YOUR OBJECTIVE: When you return the data, keep each character exactly as it appears.

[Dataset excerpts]
########
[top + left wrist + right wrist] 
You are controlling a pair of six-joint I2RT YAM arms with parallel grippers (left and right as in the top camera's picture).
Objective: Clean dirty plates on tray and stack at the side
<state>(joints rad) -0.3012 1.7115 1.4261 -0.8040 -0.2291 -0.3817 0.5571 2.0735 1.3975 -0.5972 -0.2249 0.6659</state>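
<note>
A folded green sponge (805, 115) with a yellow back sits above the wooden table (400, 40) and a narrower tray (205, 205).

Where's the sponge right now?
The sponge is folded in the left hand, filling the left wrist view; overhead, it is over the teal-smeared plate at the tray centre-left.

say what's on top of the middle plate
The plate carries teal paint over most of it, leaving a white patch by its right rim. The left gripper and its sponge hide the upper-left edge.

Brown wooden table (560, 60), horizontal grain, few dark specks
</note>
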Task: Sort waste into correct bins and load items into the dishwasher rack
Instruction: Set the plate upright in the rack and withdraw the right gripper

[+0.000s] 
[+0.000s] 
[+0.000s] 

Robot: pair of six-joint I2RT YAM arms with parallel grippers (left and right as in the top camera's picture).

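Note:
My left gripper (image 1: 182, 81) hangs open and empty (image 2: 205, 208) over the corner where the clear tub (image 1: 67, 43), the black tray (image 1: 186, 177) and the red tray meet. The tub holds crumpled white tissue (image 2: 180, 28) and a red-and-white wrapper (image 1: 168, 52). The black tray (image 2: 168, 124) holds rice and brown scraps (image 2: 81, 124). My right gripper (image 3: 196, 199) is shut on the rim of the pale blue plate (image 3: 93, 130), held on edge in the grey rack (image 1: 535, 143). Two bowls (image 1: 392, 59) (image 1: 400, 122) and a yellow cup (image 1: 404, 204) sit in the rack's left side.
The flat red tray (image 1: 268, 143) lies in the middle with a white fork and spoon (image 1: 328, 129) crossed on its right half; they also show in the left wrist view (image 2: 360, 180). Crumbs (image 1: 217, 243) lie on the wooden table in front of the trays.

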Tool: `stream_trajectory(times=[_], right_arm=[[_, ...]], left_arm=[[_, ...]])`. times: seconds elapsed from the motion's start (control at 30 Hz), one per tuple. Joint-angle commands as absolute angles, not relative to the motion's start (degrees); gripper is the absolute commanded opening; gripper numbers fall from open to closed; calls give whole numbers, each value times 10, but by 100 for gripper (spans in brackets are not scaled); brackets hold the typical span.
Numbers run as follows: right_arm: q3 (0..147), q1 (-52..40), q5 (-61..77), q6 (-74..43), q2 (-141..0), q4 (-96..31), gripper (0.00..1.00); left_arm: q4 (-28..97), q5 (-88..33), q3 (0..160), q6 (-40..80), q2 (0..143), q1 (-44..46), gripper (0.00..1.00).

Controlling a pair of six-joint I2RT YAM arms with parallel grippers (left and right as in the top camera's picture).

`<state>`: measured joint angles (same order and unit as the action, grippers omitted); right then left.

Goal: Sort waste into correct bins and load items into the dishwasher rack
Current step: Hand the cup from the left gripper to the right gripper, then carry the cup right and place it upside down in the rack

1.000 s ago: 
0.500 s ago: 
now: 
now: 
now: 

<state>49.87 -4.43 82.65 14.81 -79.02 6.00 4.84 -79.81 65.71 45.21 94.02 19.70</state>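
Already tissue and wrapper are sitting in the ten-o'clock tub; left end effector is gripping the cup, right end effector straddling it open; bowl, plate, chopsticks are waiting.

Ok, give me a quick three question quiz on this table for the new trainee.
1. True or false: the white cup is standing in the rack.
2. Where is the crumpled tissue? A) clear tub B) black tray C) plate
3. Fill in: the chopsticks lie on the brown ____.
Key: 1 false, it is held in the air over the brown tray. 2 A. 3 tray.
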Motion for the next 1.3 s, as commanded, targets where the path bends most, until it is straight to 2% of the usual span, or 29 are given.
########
EXERCISE RESULT:
[top + left wrist + right wrist] 
You are controlling a pair of six-joint I2RT YAM arms with parallel grippers (left and right as in the top camera's picture).
Objective: Clean dirty plates on tray and stack at the side
<state>(joints rad) -0.3012 1.7115 1.4261 -0.8040 -0.2291 -0.3817 0.5571 2.0735 1.3975 -0.5972 -0.2249 0.6659</state>
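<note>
A folded green sponge (805, 115) with a yellow back sits above the wooden table (400, 40) and a narrower tray (205, 205).

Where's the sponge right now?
The sponge is folded in the left hand, filling the left wrist view; overhead, it is over the teal-smeared plate at the tray centre-left.

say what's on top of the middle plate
The plate carries teal paint over most of it, leaving a white patch by its right rim. The left gripper and its sponge hide the upper-left edge.

Brown wooden table (560, 60), horizontal grain, few dark specks
</note>
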Task: Sort waste into correct bins and load items into the dishwasher rack
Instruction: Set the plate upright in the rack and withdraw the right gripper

[+0.000s] 
[+0.000s] 
[+0.000s] 

Robot: pair of six-joint I2RT YAM arms with parallel grippers (left and right as in the top camera's picture).

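Note:
My left gripper (image 1: 182, 81) hangs open and empty (image 2: 205, 208) over the corner where the clear tub (image 1: 67, 43), the black tray (image 1: 186, 177) and the red tray meet. The tub holds crumpled white tissue (image 2: 180, 28) and a red-and-white wrapper (image 1: 168, 52). The black tray (image 2: 168, 124) holds rice and brown scraps (image 2: 81, 124). My right gripper (image 3: 196, 199) is shut on the rim of the pale blue plate (image 3: 93, 130), held on edge in the grey rack (image 1: 535, 143). Two bowls (image 1: 392, 59) (image 1: 400, 122) and a yellow cup (image 1: 404, 204) sit in the rack's left side.
The flat red tray (image 1: 268, 143) lies in the middle with a white fork and spoon (image 1: 328, 129) crossed on its right half; they also show in the left wrist view (image 2: 360, 180). Crumbs (image 1: 217, 243) lie on the wooden table in front of the trays.
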
Tool: `stream_trajectory(times=[_], right_arm=[[_, ...]], left_arm=[[_, ...]])`. times: seconds elapsed from the motion's start (control at 30 Hz), one per tuple. Joint-angle commands as absolute angles, not relative to the motion's start (degrees); gripper is the absolute commanded opening; gripper numbers fall from open to closed; calls give whole numbers, each value times 10, but by 100 for gripper (spans in brackets are not scaled); brackets hold the typical span.
Numbers run as follows: right_arm: q3 (0..147), q1 (-52..40), q5 (-61..77), q6 (-74..43), q2 (-141..0), q4 (-96..31), gripper (0.00..1.00); left_arm: q4 (-28..97), q5 (-88..33), q3 (0..160), q6 (-40..80), q2 (0..143), q1 (-44..46), gripper (0.00..1.00).

Controlling a pair of six-joint I2RT YAM arms with parallel grippers (left and right as in the top camera's picture).

`<state>`: measured joint angles (same order and unit as the action, grippers omitted); right then left.

Goal: Sort waste into correct bins and load items into the dishwasher rack
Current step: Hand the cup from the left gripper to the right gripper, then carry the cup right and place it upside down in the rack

1.000 s ago: 
0.500 s ago: 
now: 
now: 
now: 

<state>49.87 -4.43 82.65 14.81 -79.02 6.00 4.84 -79.81 65.71 45.21 94.02 19.70</state>
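Already tissue and wrapper are sitting in the ten-o'clock tub; left end effector is gripping the cup, right end effector straddling it open; bowl, plate, chopsticks are waiting.

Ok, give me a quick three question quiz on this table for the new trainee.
1. True or false: the white cup is standing in the rack.
2. Where is the crumpled tissue? A) clear tub B) black tray C) plate
3. Fill in: the chopsticks lie on the brown ____.
Key: 1 false, it is held in the air over the brown tray. 2 A. 3 tray.
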Motion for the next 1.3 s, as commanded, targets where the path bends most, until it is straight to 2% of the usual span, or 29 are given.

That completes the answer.